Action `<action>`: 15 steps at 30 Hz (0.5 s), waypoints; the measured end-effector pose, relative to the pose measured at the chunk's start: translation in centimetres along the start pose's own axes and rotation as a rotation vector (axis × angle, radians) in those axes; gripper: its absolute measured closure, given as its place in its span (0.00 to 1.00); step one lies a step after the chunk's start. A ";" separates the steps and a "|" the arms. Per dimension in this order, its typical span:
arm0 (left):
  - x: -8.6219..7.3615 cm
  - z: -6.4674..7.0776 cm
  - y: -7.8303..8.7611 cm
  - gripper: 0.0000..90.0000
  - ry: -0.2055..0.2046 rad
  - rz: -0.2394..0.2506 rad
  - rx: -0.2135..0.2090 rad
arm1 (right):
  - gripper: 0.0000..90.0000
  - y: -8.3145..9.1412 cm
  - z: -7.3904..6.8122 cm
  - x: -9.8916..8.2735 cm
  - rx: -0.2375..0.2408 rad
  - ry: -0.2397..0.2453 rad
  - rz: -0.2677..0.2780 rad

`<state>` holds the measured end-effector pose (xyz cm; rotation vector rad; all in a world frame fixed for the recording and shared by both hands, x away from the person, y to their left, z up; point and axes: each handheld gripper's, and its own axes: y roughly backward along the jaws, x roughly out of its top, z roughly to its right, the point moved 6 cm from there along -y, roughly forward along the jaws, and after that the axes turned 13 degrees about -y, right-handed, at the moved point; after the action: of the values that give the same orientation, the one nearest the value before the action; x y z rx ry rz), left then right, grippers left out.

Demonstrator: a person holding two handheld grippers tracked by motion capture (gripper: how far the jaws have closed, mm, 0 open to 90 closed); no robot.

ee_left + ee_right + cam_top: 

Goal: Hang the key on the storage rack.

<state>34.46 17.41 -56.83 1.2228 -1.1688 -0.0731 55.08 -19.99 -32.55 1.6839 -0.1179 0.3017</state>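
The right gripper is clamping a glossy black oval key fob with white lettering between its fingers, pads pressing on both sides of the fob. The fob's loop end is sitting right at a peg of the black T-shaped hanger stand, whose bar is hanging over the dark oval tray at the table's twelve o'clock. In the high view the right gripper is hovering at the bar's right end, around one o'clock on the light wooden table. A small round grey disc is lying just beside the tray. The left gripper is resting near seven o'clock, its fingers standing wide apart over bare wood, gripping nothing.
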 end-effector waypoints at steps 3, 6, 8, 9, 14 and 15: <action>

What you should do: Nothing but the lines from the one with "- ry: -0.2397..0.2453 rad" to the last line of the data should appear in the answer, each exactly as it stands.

Solution for this problem:
  - ry: -0.2397..0.2453 rad
  - rz: -0.2677..0.2780 rad

`<state>` holds the measured end-effector pose (xyz cm; rotation vector rad; all in a world frame fixed for the recording and shared by both hands, x away from the person, y to their left, z up; point and axes: each handheld gripper's, and its own axes: y roughly backward along the jaws, x roughly out of its top, z roughly to its right, the point moved 6 cm from there along -y, roughly forward along the jaws, and after that the axes turned 13 degrees about -y, right-handed, at the moved point; after the action: of the values that give the same orientation, the one nearest the value before the action; x y z rx ry rz), left then right, grippers left out.

Demonstrator: a person holding two handheld grippers tracked by motion capture (gripper: how far the jaws have closed, mm, 0 open to 90 closed); no robot.

ee_left + ee_right + cam_top: 

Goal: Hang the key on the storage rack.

<state>34.46 17.41 -56.83 1.2228 -1.1688 -0.0731 55.08 -19.99 -32.55 1.6839 -0.1179 0.3017</state>
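The right gripper is clamping a glossy black oval key fob with white lettering between its fingers, pads pressing on both sides of the fob. The fob's loop end is sitting right at a peg of the black T-shaped hanger stand, whose bar is hanging over the dark oval tray at the table's twelve o'clock. In the high view the right gripper is hovering at the bar's right end, around one o'clock on the light wooden table. A small round grey disc is lying just beside the tray. The left gripper is resting near seven o'clock, its fingers standing wide apart over bare wood, gripping nothing.
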 end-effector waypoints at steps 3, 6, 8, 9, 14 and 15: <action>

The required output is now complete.